Une rencontre consacrée à la nutrition et au développement de la petite enfance est prévue le 11 mai 2026 à l’Hôtel 2 Février. L’initiative est portée par le Groupe de la Banque mondiale, en lien avec le gouvernement et avec l’appui du Mécanisme de financement mondial (GFF). Elle réunira des acteurs venus d’Afrique de l’Ouest et du Centre autour des enjeux liés à la santé des enfants dès les premières années de vie.
Les données mises en avant par les organisateurs traduisent une évolution lente.

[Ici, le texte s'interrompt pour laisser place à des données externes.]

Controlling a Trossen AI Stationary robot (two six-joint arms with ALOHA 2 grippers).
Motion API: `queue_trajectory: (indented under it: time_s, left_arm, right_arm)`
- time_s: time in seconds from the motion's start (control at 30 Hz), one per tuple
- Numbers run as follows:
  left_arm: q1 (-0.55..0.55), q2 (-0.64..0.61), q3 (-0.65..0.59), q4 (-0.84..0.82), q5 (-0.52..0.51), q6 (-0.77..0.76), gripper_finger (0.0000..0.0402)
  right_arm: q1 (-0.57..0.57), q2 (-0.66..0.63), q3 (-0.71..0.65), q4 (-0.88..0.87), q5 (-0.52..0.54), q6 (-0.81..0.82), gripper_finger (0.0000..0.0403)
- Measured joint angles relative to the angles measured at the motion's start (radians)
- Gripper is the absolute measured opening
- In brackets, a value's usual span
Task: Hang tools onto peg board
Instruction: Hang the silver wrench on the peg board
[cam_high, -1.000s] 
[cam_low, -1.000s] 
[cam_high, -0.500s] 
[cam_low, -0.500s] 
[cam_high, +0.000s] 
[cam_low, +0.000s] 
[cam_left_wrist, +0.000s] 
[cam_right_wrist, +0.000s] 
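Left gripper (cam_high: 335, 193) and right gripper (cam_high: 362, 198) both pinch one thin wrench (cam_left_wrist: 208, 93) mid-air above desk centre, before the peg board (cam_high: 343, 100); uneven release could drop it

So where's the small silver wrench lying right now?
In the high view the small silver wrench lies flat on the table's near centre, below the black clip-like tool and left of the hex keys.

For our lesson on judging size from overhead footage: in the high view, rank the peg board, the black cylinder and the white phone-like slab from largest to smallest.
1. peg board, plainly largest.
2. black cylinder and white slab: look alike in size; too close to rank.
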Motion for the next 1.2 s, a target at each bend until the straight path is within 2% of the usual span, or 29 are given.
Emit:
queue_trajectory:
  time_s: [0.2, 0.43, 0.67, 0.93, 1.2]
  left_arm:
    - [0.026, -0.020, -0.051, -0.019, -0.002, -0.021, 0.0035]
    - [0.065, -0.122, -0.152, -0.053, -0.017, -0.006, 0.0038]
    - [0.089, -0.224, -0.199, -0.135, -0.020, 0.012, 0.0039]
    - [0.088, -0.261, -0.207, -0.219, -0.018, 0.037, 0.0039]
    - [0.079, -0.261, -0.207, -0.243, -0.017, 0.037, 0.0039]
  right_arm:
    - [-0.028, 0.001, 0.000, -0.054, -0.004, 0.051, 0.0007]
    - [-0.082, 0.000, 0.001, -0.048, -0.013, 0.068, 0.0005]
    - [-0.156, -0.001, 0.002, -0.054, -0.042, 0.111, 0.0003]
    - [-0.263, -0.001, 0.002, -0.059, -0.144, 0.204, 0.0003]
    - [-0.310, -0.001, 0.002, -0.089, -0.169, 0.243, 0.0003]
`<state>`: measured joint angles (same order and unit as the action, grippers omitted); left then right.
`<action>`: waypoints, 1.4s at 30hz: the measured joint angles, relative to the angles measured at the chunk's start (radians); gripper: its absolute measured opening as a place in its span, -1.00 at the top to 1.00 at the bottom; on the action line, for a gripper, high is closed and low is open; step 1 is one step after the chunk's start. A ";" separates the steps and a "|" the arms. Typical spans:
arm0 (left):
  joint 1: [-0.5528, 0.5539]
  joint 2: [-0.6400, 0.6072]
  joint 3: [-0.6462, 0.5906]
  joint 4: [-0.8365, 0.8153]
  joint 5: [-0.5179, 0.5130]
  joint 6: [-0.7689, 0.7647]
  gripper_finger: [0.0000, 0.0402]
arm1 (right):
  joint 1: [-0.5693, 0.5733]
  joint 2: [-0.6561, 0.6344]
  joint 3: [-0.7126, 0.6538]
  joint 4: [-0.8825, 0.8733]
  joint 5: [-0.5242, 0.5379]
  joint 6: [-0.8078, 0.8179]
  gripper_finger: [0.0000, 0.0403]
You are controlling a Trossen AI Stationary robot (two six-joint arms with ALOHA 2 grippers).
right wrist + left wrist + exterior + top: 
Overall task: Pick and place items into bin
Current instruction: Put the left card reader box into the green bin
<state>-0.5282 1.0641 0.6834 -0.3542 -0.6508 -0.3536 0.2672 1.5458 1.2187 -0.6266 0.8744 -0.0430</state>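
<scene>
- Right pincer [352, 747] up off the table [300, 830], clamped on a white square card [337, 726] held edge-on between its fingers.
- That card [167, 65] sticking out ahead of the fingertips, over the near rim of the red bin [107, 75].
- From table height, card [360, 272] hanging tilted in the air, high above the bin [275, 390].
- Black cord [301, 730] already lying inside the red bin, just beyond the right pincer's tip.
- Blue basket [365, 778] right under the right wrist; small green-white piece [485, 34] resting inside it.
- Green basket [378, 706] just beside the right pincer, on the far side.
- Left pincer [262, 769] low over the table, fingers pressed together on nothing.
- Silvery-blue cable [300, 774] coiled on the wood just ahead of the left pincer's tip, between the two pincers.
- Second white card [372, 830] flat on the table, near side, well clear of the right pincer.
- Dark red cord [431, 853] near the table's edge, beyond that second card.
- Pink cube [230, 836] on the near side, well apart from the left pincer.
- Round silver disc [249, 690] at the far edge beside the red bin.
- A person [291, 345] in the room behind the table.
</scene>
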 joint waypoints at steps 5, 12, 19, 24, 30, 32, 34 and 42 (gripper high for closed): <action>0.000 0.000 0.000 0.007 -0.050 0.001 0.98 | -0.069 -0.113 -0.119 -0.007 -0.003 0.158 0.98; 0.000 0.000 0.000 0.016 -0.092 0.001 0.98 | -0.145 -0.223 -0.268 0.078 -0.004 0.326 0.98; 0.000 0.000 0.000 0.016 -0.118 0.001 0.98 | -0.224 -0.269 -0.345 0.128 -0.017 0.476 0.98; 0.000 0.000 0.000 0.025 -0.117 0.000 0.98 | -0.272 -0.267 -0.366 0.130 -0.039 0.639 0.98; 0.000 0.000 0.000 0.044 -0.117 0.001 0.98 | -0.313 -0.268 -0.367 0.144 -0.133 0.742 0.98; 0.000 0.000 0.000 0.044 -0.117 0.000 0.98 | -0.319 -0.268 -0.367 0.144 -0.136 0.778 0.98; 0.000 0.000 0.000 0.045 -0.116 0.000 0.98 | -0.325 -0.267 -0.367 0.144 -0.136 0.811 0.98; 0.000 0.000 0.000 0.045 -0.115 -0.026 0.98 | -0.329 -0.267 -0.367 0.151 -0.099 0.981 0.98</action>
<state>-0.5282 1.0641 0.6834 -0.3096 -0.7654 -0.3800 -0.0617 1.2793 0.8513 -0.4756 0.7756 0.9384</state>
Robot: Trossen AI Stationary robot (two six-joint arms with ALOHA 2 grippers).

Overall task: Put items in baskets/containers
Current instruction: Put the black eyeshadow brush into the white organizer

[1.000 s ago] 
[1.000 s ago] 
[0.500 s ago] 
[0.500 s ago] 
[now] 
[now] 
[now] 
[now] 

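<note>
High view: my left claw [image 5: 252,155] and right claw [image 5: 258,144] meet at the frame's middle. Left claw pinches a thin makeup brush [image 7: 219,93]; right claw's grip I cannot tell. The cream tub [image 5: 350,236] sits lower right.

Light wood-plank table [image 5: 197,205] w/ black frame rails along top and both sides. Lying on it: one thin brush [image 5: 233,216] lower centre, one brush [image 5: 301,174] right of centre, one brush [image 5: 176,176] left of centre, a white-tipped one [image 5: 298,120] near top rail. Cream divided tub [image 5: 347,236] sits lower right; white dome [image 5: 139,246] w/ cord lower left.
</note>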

La prévalence du retard de croissance chez les enfants est passée de 40 pour cent en 2000 à 33 pour cent en 2024. Malgré cette baisse, les projections indiquent que la région reste éloignée de la cible mondiale fixée à une réduction de 40 pour cent à l’horizon 2030. Ces chiffres renvoient à une situation où la malnutrition affecte durablement le développement des enfants et pèse sur les économies.
La rencontre prévoit la participation de représentants des États, de responsables du Groupe de la Banque mondiale, ainsi que de partenaires techniques et financiers. Des agences des Nations Unies, des acteurs du secteur privé, des fondations, des organisations de la société civile et des chercheurs sont également attendus. Cette diversité vise à croiser les approches et à examiner les réponses apportées dans différents pays.
Les échanges porteront sur la mise en œuvre des politiques de nutrition et de développement de la petite enfance à grande échelle. Les discussions aborderont aussi les dispositifs de prestation de services et le renforcement des ressources humaines dans les secteurs concernés. Par ailleurs, les participants examineront les initiatives régionales destinées à harmoniser les actions et à soutenir leur appropriation par les pays.
Selon les éléments communiqués, l’amélioration de la nutrition maternelle et infantile reste liée à la qualité du capital humain. Les premières années de vie occupent une place déterminante dans le développement des capacités et dans les perspectives économiques à long terme.